Turn ON the Lights and Do Something Constructive for the Planet

This week I remarked upon the World Wildlife Fund’s Earth Hour on Saturday at 8:30 p.m. I just learned there is an alternative sponsored by the Competitive Enterprise Institute: “On March 29, some people will be sitting in the dark to express their ‘vote’ for action on global climate change. Instead, you can join CEI and the thousands of people around the world who will be celebrating Human Achievement Hour (HAH). Leave your lights on to express your appreciation for the inventions and innovations that make today the best time to be alive and the recognition that future solutions require individual freedom not government coercion.” It is actually an annual event “meant to recognize and celebrate the fact that this is the greatest time to be alive, and that the reason we have come is that people have been free to use their minds and the resources in their environment to experiment, create, and innovate.”

They have a spiffy video to go with it:

This light-hearted “event” has a serious point or two. The left, which decries the “war on science,” should take a look in the mirror. From hysteria over the Keystone XL pipeline to exaggerated claims about our ability to depart from carbon fuels in the near-term, it has lowered its credibility over time by engaging in junk science and scare tactics. Moreover, for people so concerned about “the planet,” they routinely disregard what’s going on outside the United States. If energy is developed beyond the protective eye of U.S. regulation, it’s going to be a lot worse for the environment. If there is any doubt, look at China’s environmental catastrophe.

And finally, as Bill Gates has pointed out, we’ve never had it so good as a planet. He observed:

    “[The] World Bank classified countries with over 1,200 per person per year as moving up into a middle-income bracket, so moving from low income to middle income. And we have today 45 countries that are still in that low-income category.
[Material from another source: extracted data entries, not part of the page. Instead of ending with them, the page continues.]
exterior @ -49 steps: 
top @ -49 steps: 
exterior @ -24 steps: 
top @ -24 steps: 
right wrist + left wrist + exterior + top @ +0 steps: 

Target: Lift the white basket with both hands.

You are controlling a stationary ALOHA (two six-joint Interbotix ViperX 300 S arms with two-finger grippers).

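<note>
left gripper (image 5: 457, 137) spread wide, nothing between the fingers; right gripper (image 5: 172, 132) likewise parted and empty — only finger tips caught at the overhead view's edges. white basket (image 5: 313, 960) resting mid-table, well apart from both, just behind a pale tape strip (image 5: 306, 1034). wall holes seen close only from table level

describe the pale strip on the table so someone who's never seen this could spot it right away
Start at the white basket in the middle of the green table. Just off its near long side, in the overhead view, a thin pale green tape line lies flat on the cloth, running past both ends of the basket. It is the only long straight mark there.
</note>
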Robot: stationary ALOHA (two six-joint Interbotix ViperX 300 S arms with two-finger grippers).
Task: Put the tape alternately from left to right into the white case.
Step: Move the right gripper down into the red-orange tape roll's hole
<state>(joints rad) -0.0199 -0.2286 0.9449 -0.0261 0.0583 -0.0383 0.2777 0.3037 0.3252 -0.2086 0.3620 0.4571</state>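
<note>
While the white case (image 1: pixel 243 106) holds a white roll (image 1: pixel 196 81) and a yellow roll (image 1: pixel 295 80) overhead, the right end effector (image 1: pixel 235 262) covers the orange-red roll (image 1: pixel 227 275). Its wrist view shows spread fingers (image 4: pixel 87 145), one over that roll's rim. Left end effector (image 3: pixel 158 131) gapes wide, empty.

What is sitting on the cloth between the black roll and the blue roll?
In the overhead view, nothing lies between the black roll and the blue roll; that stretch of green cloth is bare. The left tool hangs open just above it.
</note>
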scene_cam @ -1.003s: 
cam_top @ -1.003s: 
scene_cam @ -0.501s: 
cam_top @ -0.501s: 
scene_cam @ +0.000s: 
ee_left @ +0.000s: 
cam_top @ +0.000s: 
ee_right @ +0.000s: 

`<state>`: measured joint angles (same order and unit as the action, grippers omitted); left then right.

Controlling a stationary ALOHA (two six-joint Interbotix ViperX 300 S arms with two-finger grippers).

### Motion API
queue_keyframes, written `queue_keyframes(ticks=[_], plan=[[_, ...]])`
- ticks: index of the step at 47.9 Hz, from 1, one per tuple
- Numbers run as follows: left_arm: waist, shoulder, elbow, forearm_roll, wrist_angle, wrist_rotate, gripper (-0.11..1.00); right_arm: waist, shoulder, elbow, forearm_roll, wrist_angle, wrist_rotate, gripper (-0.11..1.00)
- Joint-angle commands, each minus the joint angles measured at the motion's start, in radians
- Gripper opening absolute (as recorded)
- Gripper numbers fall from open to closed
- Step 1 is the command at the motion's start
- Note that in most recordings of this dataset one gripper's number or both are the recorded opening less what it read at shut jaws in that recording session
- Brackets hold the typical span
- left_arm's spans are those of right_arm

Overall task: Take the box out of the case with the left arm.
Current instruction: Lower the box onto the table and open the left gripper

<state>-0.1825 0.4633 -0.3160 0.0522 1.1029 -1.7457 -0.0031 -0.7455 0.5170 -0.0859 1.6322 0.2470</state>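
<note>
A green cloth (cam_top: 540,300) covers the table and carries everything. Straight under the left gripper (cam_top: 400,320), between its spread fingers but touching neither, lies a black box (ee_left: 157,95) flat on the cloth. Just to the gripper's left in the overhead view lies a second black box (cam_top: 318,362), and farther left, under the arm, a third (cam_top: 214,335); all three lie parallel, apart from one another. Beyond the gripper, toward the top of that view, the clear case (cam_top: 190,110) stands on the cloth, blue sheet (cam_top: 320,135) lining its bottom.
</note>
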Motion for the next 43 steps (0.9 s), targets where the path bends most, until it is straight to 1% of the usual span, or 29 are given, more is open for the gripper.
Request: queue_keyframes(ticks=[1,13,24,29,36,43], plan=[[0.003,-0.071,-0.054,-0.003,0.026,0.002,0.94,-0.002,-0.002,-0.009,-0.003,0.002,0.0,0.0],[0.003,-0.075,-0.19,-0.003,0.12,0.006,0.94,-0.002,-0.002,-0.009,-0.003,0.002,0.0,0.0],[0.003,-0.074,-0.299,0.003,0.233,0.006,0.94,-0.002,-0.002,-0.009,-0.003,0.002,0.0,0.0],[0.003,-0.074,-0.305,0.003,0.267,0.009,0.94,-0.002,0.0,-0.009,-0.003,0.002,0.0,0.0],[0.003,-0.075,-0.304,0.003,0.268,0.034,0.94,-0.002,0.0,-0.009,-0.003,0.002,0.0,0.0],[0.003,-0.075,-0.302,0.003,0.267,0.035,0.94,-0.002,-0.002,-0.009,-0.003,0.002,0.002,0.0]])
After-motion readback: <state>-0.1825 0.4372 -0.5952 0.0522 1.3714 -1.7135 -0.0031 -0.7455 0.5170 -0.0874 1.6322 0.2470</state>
    And what I’m saying is that, by 2035, there should be less than 10, and they’ll mostly be either places like North Korea, where you have a political system that basically creates poverty, or landlocked African countries, where the geography, the disease burden, the disparate ethnicities mean that they haven’t been able to bring together a government that, in terms of education, infrastructure, health, does even the most minimum things for them.

    And so we’re on this rising tide that’s not recognized. It’s overwhelming how prosperity is spread around the world — say, from 1960 — where there were very few rich countries and a gigantic number of poor countries. Now most countries are middle-income countries, and poor countries are much smaller. Now, just saying that they’ll all move up past that threshold doesn’t mean they won’t have poor people within the countries; it doesn’t say their governments will be fantastic, but it will be a lot better on average than it is today. . . .

    I think that a deep problem in perception is that if you want something to improve, you have a tendency to be bothered by the status quo and to think that it’s much worse than it is. And that can be beneficial because you don’t like, say, the level of violence in the world, the level of poverty, the level of – number of kids dying. But if you divorce yourself from the true facts of improvement and look at the exemplars, look at what’s worked – if you get sort of a general despair about is the world improving, then you won’t latch on to those examples.

    The Steven Pinker example, one of my favorite books of all time, is that if you ask people, “Is this one of the most violent eras in history?,” they will say yes. Overwhelmingly, Americans say yes. Well, it’s overwhelmingly the least violent era in history. And so what it means is your disgust with violence actually increases, and that’s partly why we take steps and why within our own society and the world at large it’s come down so dramatically.”

This doesn’t match the armageddon-like conditions that extreme environmentalists envision. But, in fact, all of that capitalism and industrialism is responsible for immense reductions in poverty, starvation and disease while helping to bring clean water and sustainable agriculture to poor countries.

In short, let’s not make a virtue of deindustrialization or mistake hysteria for sophistication. With that in mind Saturday night – instead of donning sackcloth and wallowing in self-congratulatory navel-gazing while sitting in the dark – if you want to do something great for the planet take Gates’s advice and start “picking that cause of inequity, whatever it is – you know, pick a local charter school, pick a disease that somebody you know was touched by, go out to a poor country and see what’s going on with the health or education there – you know, all these problems require volunteer hours, expertise, somebody who’s articulate. . . . If you could connect up with the poor countries, the marginal impact of your time or even pretty small resources is higher in many cases than anywhere else you’re going to look, but it’s harder to access that and figure out how you’re going to, you know, stay involved in a sustained way.”